## Work task:
Without omitting anything, retype the data that follows.

## Available data:
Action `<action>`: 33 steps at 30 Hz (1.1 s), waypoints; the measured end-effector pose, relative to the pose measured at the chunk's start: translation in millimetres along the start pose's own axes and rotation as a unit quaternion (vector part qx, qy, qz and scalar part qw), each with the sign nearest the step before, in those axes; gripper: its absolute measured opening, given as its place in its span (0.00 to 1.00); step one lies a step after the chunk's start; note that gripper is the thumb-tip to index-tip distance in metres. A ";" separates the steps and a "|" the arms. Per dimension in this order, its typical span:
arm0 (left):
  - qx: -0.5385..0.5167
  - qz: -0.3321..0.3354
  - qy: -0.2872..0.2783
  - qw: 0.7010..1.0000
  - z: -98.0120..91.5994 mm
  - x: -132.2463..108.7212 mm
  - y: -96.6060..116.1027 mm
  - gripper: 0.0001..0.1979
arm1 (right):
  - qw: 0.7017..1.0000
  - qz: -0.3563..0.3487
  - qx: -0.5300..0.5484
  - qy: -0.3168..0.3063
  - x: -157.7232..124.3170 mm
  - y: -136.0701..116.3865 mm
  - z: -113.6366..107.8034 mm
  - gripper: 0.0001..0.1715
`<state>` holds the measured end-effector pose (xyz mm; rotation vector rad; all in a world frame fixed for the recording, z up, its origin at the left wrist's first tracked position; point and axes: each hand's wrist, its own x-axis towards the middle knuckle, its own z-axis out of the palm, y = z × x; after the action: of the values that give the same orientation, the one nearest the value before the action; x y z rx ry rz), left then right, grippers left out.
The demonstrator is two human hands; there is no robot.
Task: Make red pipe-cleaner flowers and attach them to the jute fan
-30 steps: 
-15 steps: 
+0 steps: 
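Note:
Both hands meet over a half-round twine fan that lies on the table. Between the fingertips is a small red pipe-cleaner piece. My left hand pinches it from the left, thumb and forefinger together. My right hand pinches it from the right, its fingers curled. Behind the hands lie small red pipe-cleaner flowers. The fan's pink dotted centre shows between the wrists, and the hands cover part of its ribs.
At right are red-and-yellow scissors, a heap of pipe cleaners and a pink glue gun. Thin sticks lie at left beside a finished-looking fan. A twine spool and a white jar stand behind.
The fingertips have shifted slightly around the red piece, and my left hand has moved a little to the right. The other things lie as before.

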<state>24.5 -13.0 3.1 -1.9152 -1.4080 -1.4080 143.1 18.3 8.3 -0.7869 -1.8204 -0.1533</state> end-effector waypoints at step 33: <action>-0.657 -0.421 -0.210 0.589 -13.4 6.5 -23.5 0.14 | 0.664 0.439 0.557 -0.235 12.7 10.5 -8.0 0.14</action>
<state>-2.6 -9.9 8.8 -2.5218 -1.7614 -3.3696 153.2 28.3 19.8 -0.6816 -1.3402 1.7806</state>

## Solution to the exercise:
Action `<action>`: 33 steps at 30 Hz (1.1 s), waypoints; the measured end-effector pose, relative to the pose measured at the chunk's start: translation in millimetres along the start pose's own axes and rotation as a unit quaternion (vector part qx, qy, qz and scalar part qw), each with the sign nearest the step before, in those axes; gripper: its absolute measured opening, given as its place in its span (0.00 to 1.00); step one lies a step after the chunk's start; note that gripper is the thumb-tip to index-tip distance in metres. A ";" separates the steps and a "|" the arms. Per dimension in this order, its typical span:
arm0 (left):
  - qx: -0.5385..0.5167
  - qz: -0.3321..0.3354
  - qy: -0.2872..0.2783
  - qw: 0.7010..1.0000
  - z: -98.0120..91.5994 mm
  - x: -132.2463..108.7212 mm
  - y: -96.6060..116.1027 mm
  - gripper: 0.0001..0.1979
arm1 (right):
  - qw: 0.7017..1.0000
  - qz: -0.3563..0.3487
  - qx: -0.5300..0.5484
  - qy: -0.3168..0.3063
  - x: -157.7232..124.3170 mm
  - y: -136.0701..116.3865 mm
  - z: -113.6366..107.8034 mm
  - gripper: 0.0001..0.1715
`<state>` holds the measured end-effector pose (xyz mm; rotation vector rad; all in a world frame fixed for the recording, z up, its origin at the left wrist's first tracked position; point and axes: each hand's wrist, its own x-axis towards the middle knuckle, its own z-axis out of the palm, y = z × x; after the action: of the values that give the same orientation, the one nearest the value before the action; x y z rx ry rz), left then right, grippers left out.
The demonstrator is two human hands; there is no robot.
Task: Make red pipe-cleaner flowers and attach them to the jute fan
-30 steps: 
-15 steps: 
+0 steps: 
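Note:
Both hands meet over a half-round twine fan that lies on the table. Between the fingertips is a small red pipe-cleaner piece. My left hand pinches it from the left, thumb and forefinger together. My right hand pinches it from the right, its fingers curled. Behind the hands lie small red pipe-cleaner flowers. The fan's pink dotted centre shows between the wrists, and the hands cover part of its ribs.
At right are red-and-yellow scissors, a heap of pipe cleaners and a pink glue gun. Thin sticks lie at left beside a finished-looking fan. A twine spool and a white jar stand behind.
The fingertips have shifted slightly around the red piece, and my left hand has moved a little to the right. The other things lie as before.
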
<state>24.5 -13.0 3.1 -1.9152 -1.4080 -1.4080 143.1 18.3 8.3 -0.7869 -1.8204 -0.1533</state> end-effector waypoints at step 33: <action>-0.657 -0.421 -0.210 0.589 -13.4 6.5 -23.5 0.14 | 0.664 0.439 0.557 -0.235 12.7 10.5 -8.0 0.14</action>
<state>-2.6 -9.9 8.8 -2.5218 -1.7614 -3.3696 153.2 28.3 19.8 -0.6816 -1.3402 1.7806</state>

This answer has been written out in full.